- [Data provided]

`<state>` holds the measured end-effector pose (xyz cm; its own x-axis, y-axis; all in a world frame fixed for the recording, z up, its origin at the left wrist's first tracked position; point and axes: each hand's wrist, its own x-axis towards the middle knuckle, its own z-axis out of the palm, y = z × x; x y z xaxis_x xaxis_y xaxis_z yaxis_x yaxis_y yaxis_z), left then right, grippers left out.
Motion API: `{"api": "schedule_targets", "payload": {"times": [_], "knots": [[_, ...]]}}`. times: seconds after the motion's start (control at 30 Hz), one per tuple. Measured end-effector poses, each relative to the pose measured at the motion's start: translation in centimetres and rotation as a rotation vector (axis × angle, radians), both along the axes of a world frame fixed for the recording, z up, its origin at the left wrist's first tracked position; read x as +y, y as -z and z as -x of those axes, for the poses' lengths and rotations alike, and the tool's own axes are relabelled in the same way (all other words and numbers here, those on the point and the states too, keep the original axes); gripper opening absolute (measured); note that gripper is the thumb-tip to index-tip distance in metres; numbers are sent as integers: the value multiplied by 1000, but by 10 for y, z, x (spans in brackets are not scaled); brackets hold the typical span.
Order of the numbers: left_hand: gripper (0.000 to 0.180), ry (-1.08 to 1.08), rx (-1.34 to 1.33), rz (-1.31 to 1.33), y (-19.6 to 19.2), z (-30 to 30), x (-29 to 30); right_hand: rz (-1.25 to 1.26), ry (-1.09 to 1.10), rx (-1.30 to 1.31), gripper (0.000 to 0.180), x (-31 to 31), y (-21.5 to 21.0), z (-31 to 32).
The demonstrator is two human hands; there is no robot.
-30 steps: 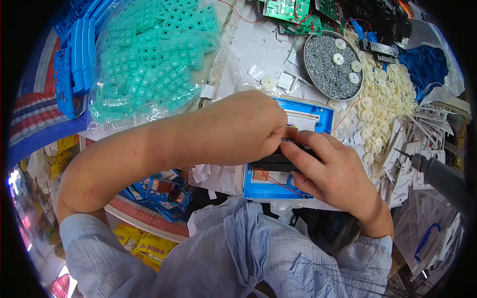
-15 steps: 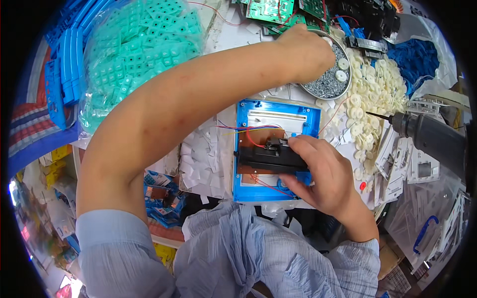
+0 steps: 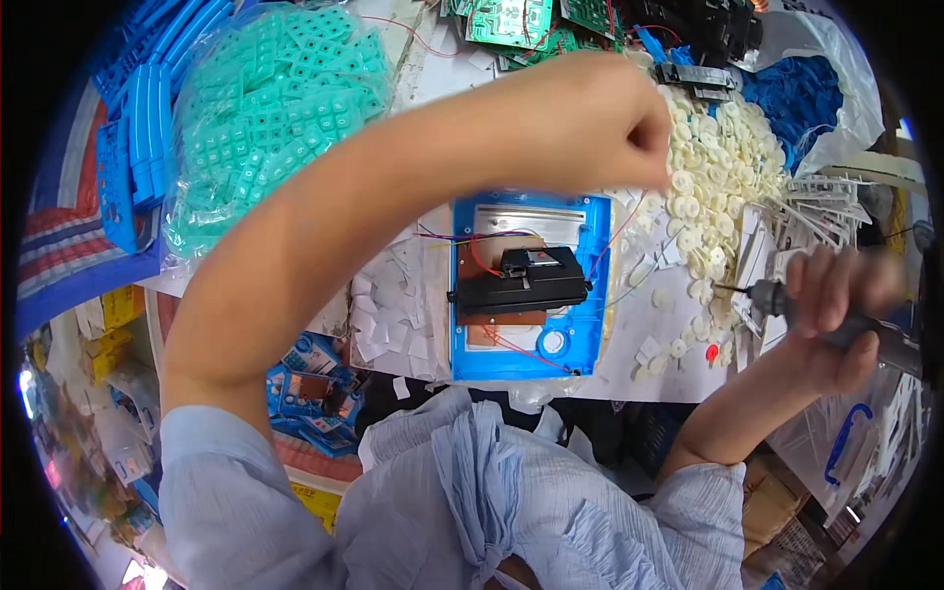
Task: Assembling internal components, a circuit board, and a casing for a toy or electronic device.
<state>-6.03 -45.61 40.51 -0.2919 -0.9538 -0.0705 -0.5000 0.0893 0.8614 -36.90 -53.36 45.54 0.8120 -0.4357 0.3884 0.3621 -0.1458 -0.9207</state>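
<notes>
My left hand reaches across above the work, over the place of the round screw dish. Its fingers are curled closed and mostly turned out of sight, so what they pinch, if anything, is hidden. My right hand, slightly blurred, is wrapped round a grey electric screwdriver at the right, its thin bit pointing left. Before me lies a blue plastic casing, open side up. A black mechanism rests in it over a brown board, with red, blue and yellow wires. Neither hand touches the casing.
Cream plastic wheels lie heaped at the right, near a bag of blue parts. Bagged green keypads fill the far left, beside stacked blue shells. Green circuit boards lie at the back. White paper pieces flank the casing.
My right hand has let go of the black mechanism, moved right and taken hold of the electric screwdriver. My left hand has shifted slightly nearer, now hiding the screw dish.
</notes>
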Motion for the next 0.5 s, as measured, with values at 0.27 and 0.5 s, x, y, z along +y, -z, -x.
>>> {"api": "schedule_targets", "payload": {"times": [0.27,0.5], "knots": [[24,-283,-248,558,24,19,146,-298,28,-209,25,89,10,-98],[33,-412,-136,589,45,23,161,-268,21,-272,26,110,10,-124]]}}
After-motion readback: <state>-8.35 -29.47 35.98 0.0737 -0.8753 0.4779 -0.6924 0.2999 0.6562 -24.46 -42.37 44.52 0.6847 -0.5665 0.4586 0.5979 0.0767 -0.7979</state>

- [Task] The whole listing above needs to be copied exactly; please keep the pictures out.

- [Answer to the problem]
`<state>` holds the measured end-effector pose (xyz cm; its own x-axis, y-axis; all in a world frame fixed for the recording, z up, its origin at the left wrist's first tracked position; point and axes: each hand's wrist, its own x-axis towards the middle knuckle, its own z-axis out of the palm, y = z × x; x y z xaxis_x xaxis_y xaxis_z yaxis_x yaxis_y yaxis_z), left then right, grippers left out.
Motion API: `{"api": "schedule_targets", "payload": {"times": [_], "knots": [[_, ...]]}}`. times: seconds after the motion's start (control at 30 Hz), one per tuple. Measured end-effector poses, each relative to the pose measured at the motion's start: translation in centimetres and rotation as a rotation vector (axis × angle, radians), both along the axes of a world frame fixed for the recording, z up, its origin at the left wrist's first tracked position; read x as +y, y as -z and z as -x of those axes, for the poses' lengths and rotations alike, and the tool's own axes are relabelled in the same way (all other words and numbers here, those on the point and the states too, keep the original axes); gripper opening absolute (measured); note that gripper is the thumb-tip to index-tip distance in metres; numbers are sent as integers: the value multiplied by 1000, but by 10 for y, z, x (spans in brackets are not scaled); brackets hold the typical span.
Order of the numbers: left_hand: gripper (0.000 to 0.180), ry (-1.08 to 1.08), rx (-1.34 to 1.33), rz (-1.31 to 1.33), y (-19.6 to 19.2), z (-30 to 30), x (-29 to 30); right_hand: rz (-1.25 to 1.26), ry (-1.09 to 1.10), rx (-1.30 to 1.31), gripper (0.000 to 0.180), x (-31 to 31), y (-21.5 to 21.0), z (-31 to 32).
The demonstrator is two human hands; there is no robot.
-30 steps: 
-15 steps: 
+0 steps: 
Task: Assembling internal components, a circuit board, and a casing for a toy or electronic device.
<state>-6.03 -45.61 40.51 -0.2919 -0.9538 -0.0705 -0.5000 0.0893 0.8614 -36.90 -53.36 45.54 0.8120 -0.4357 0.3884 0.3621 -0.1458 -0.9207</state>
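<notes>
My left hand reaches across above the work, over the place of the round screw dish. Its fingers are curled closed and mostly turned out of sight, so what they pinch, if anything, is hidden. My right hand, slightly blurred, is wrapped round a grey electric screwdriver at the right, its thin bit pointing left. Before me lies a blue plastic casing, open side up. A black mechanism rests in it over a brown board, with red, blue and yellow wires. Neither hand touches the casing.
Cream plastic wheels lie heaped at the right, near a bag of blue parts. Bagged green keypads fill the far left, beside stacked blue shells. Green circuit boards lie at the back. White paper pieces flank the casing.
My right hand has let go of the black mechanism, moved right and taken hold of the electric screwdriver. My left hand has shifted slightly nearer, now hiding the screw dish.
</notes>
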Motion for the next 0.5 s, as measured, with values at 0.27 and 0.5 s, x, y, z along +y, -z, -x.
>>> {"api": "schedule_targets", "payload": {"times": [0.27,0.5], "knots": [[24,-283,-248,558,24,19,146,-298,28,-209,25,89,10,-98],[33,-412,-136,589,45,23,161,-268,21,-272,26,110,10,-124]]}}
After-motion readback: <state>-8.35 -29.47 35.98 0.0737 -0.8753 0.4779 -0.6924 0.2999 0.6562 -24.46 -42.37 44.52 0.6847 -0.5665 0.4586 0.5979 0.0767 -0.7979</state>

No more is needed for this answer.